Problem description:
How many lines below contain the word "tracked"? Give only the number.

---------- Dataset extract ----------

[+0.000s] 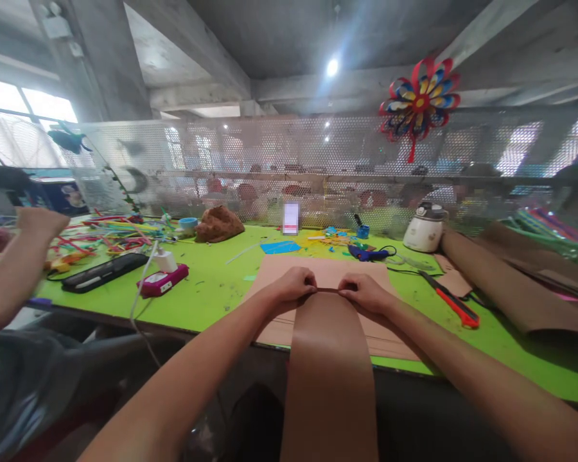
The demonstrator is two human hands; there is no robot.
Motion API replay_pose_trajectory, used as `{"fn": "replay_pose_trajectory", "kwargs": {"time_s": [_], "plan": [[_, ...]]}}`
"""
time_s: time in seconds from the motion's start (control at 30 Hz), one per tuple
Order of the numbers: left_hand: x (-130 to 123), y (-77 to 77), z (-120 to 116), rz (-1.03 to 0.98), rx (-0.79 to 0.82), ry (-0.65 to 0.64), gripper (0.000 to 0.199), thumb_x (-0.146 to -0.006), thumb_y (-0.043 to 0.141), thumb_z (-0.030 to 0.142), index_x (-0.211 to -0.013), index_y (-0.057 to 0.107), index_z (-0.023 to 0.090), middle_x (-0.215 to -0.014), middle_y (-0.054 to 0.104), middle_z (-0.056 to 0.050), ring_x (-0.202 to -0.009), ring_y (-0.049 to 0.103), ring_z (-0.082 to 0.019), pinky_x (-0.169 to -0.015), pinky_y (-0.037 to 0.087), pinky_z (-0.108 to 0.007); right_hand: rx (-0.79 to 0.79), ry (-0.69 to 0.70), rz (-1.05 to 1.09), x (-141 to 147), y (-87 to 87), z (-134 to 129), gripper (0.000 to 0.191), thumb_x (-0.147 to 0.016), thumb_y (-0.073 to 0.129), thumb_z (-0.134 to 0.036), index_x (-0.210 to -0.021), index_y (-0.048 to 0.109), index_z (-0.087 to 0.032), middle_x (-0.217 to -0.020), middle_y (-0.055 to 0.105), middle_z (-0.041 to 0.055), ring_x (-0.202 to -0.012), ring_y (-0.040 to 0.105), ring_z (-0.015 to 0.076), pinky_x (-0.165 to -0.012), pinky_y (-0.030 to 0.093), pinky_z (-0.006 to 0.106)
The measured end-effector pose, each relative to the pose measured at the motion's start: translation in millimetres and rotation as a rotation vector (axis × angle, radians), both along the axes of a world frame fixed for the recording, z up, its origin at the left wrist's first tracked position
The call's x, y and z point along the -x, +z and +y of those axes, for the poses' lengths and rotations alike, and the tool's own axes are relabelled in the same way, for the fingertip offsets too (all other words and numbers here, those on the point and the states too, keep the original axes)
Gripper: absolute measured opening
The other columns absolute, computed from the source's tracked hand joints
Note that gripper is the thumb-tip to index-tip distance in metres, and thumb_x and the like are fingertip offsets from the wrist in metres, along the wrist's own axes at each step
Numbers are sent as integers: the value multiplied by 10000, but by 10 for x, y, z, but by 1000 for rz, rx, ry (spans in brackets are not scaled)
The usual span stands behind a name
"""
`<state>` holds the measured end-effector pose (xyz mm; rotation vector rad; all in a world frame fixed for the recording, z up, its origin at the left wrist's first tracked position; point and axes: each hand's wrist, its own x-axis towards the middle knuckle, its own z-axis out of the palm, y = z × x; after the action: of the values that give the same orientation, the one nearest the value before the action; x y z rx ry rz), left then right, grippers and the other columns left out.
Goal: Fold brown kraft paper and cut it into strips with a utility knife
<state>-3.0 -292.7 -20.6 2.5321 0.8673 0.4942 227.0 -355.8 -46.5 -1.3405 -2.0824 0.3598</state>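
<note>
A long brown paper strip (333, 359) hangs over the table's front edge toward me. Its far end has a narrow folded edge. My left hand (296, 284) pinches the left corner of that edge, and my right hand (363, 290) pinches the right corner. Both hands rest over a flat light-brown sheet (327, 264) on the green table (212, 269). Between the hands the dark folded edge runs straight across.
An orange-red cutter (455, 307) and brown paper rolls (501, 276) lie right. Behind are a blue glue gun (367, 253), a phone (291, 219) and a white jug (424, 228). A power strip (162, 280) and another person's arm (17, 269) are left.
</note>
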Motion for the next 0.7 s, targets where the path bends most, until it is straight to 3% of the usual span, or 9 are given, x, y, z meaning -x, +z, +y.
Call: {"fn": "replay_pose_trajectory", "kwargs": {"time_s": [0.33, 0.7], "plan": [[175, 35, 34, 6, -67, 15, 129, -730, 604, 111, -792, 717, 114, -761, 690, -52, -725, 593, -150, -678, 421, -238, -134, 2, -119, -47, -37, -42, 107, -800, 540, -172, -738, 627, -166, -749, 621, 39, -701, 544, 155, -646, 418, 262], [198, 46, -2, 37, -142, 27, 189, -727, 574, 83, -838, 715, 143, -818, 686, -46, -769, 592, -158, -718, 435, -252, -325, 27, -432, 27, -2, -182, 134, -829, 511, -114, -720, 565, -171, -810, 546, 68, -770, 479, 183, -669, 353, 291]]}}
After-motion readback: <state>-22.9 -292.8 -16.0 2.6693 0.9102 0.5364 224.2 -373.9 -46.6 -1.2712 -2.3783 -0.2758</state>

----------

Solution for this task:
3